What MSU Basketball Taught Me About Communication

By Maddie Strauss


As a PR student, I’ve spent a lot of time learning about strategy, messaging, and audience behavior in the classroom, but I never expected MSU basketball to reinforce those lessons. The Izzone has a reputation as one of the best student sections in college basketball, and as a section leader in those first rows of the lower bowl, you understand why. It’s the tradition, the chaos, the pride, and the way thousands of students can create a real home-court advantage that even opposing coaches and TV announcers acknowledge. 

From behind the basket, I have seen that it’s communication that makes that atmosphere possible, and those same skills have carried into my early career in PR. Here’s what I’ve learned:

1. Clear roles create stronger teams

Coach Izzo is known for clearly defining roles. Everyone understands their job, and when players do those jobs well, the team becomes stronger than the sum of its parts. I’ve learned the same lesson behind the basket. As an Izzone section leader, I help prepare rosters, newspapers, props and even the handwritten starting-lineup “insults” fans use during introductions. On game days, coordination continues, especially during free throws. One of the most rewarding moments this season was the first time our group of section leaders executed a perfectly cohesive distraction. The opposing player missed both free throws, and our preparation paid off.

Clear roles create strong teams. In PR, defining your goals, outlining responsibilities, and understanding how each person contributes is crucial. When everyone knows their part, the work becomes smoother, stronger, and more effective

2. Timing changes everything.

Basketball is full of split-second decisions: when to call a timeout, when to adjust, when to push tempo. The Izzone has its own timing strategy with the shot-clock chant. We start counting down from seven when the clock hits ten, creating pressure and forcing rushed decisions. It’s one of the moments when you actually feel the student section influencing the game.

Timing can define how a message is received, whether it’s launching a campaign, pitching a story, or responding to an issue. When you communicate, it matters just as much as what you communicate. A well-timed message meets people where they are and shapes how they perceive it.


3. You have to pivot when the moment changes.

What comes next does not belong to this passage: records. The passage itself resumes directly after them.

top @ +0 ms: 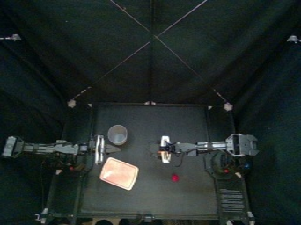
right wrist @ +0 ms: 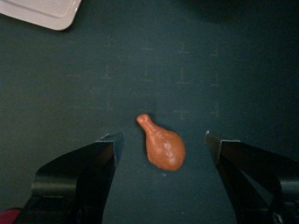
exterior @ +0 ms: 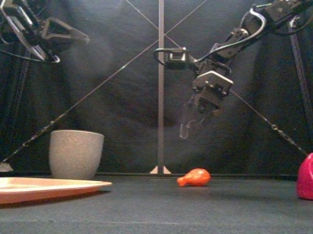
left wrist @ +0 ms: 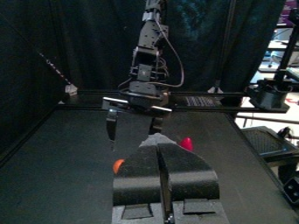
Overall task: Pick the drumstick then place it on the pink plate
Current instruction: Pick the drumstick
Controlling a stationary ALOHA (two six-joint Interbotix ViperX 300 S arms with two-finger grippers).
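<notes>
My right pincer [right wrist: 162, 140] hangs above the drumstick [right wrist: 163, 147] with its jaws spread wide and nothing in them. The toy lies flat on the table [top: 194, 123], in the gap between the jaws, and neither one touches it. From the table's middle the drumstick is at about 5 o'clock, the plate [top: 118, 173] at 8 o'clock and the cup [top: 118, 134] at 10 o'clock. My left pincer [left wrist: 159, 144] rests at about 9 o'clock, jaws pressed together and empty.

I judge the drumstick to be a light, stiff toy with a smooth, rounded skin. It won't crush, but it may roll or squirt out under a careless squeeze. The fat end is the place to take it, at its widest, where the jaws have the most to bear on. The thin bone end gives too little. Its long axis lies roughly across my closing line, so a straight descent should do. I would close gently and low on the table.
</notes>
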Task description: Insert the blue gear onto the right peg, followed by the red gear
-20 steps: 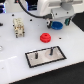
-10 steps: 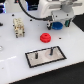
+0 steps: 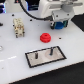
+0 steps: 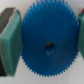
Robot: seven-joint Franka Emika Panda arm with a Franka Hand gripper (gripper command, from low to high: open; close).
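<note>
In the wrist view, the blue gear [image 4: 47, 30] fills the space between my two green finger pads [image 4: 10, 42], which press on its toothed rim from both sides. In the exterior view, my gripper [image 3: 60, 26] hangs above the table at the back right with the blue gear [image 3: 63, 23] partly showing in it. The red gear [image 3: 45, 37] lies flat on the white table, in front of the gripper and toward the exterior view's left. Nearer the camera sits the black-rimmed grey plate [image 3: 57, 56], and the right peg [image 3: 50, 50] stands on it with nothing on it.
The plate's left peg [image 3: 36, 57] also stands bare. A beige block-like object [image 3: 18, 26] sits on the table at the exterior view's left. A dark cable [image 3: 30, 12] arcs behind the arm.
</note>
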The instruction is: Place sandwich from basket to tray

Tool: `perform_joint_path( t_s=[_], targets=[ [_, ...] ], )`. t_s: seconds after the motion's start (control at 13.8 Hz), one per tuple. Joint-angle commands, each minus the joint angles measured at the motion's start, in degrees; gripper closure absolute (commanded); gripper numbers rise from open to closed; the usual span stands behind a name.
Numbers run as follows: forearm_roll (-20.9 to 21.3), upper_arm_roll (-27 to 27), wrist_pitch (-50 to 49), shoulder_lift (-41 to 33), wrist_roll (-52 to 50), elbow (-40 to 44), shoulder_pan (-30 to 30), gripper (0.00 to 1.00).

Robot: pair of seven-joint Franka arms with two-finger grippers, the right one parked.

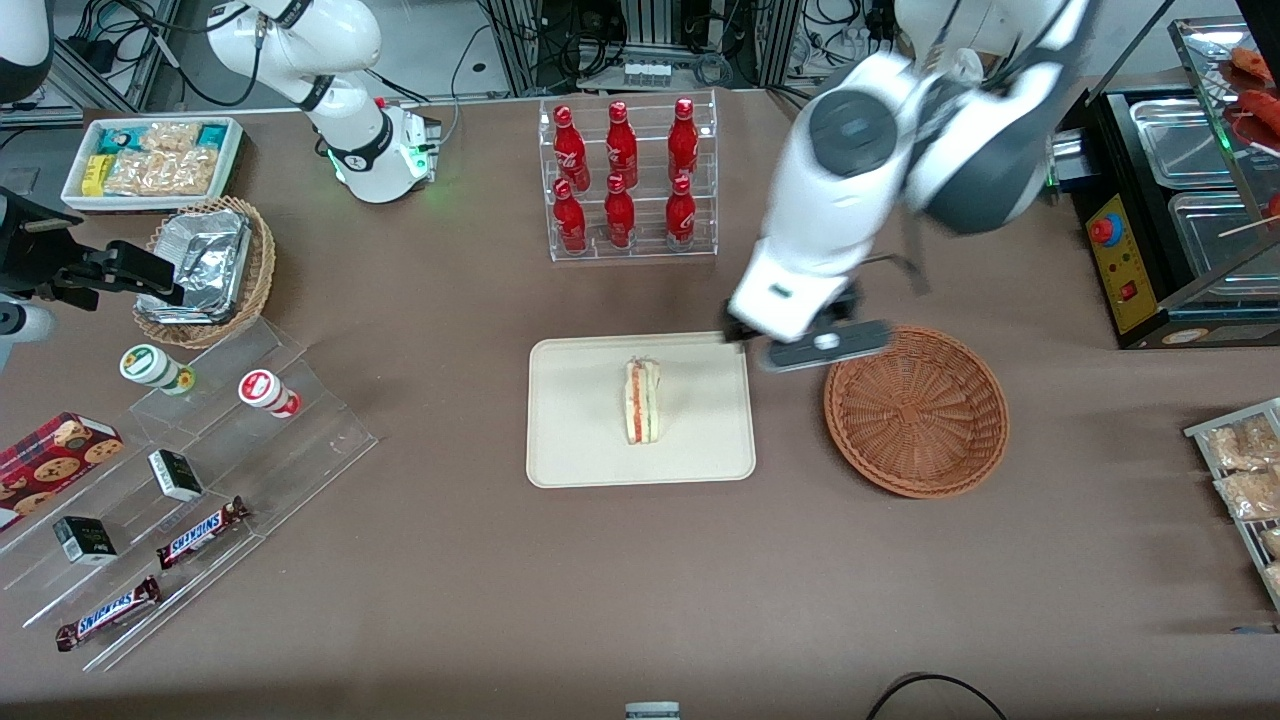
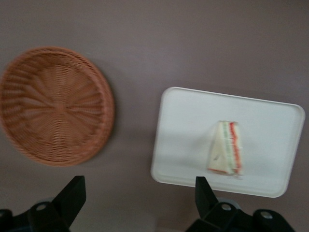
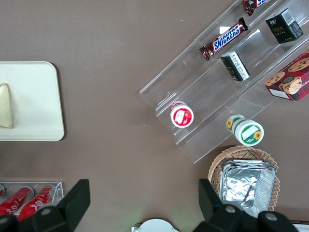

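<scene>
The sandwich [image 1: 642,400] lies on the cream tray [image 1: 580,440], near its middle, with its red and green filling edge showing. The reddish-brown wicker basket [image 1: 915,410] stands empty beside the tray, toward the working arm's end. My left gripper [image 1: 792,345] hovers above the table between the tray's corner and the basket's rim, farther from the front camera than the sandwich. In the left wrist view the gripper [image 2: 137,198] is open and empty, with the basket [image 2: 53,104], the tray [image 2: 270,121] and the sandwich [image 2: 227,154] below it. The right wrist view shows the tray [image 3: 34,96] and the sandwich's edge [image 3: 5,106].
A clear rack of red bottles [image 1: 630,180] stands farther from the camera than the tray. A tan wicker basket with foil trays [image 1: 205,270], a white snack box [image 1: 150,160] and clear stepped shelves [image 1: 200,480] lie toward the parked arm's end. A black appliance [image 1: 1150,230] stands at the working arm's end.
</scene>
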Motion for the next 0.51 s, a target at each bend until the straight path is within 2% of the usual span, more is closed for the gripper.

Coach Izzo doesn’t settle. Even after a win, if the team played poorly, he says so. He’s always pushing the team to adjust, improve, and respond in real time to what’s happening. The Izzone works the same way. As a section leader, I constantly read the energy and redirect when needed. Maybe a chant suddenly feels off after a call, or maybe student behavior is inching toward inappropriate and addressing it might make the situation worse. You make decisions quickly and shift with the moment.

PR requires the same mindset. Things change fast, and communicators have to adapt with accuracy and composure. Campaigns evolve, issues emerge, and public sentiment shifts. Being able to pivot with purpose is a skill that defines strong communicators.


4. Cohesion takes real work behind the scenes.

From the outside, the Izzone looks spontaneous. Loud. Energetic. Constantly in motion. But everything that looks effortless is actually carefully planned: materials prepared in advance, coordinated cues, collaboration with athletics marketing, and constant communication among leaders. When the crowd erupts after a Coen Carr dunk and the energy stays high, that’s no accident. That’s the intention.

Cohesive communication doesn’t happen by accident. Strong messaging, a consistent tone, and a unified strategy all come from planning long before anything goes public. The most seamless PR work is often the result of the most preparation.

I never expected to learn communication lessons from basketball, but MSU has a way of teaching you in unexpected places. Between Coach Izzo’s leadership and the Izzone’s coordination, I’ve learned fundamentals I carry into my early PR career: clarity, timing, adaptability and intentional preparation. I’m sure Coach Izzo didn’t set out to teach me any of this,  but I’m grateful I learned it anyway.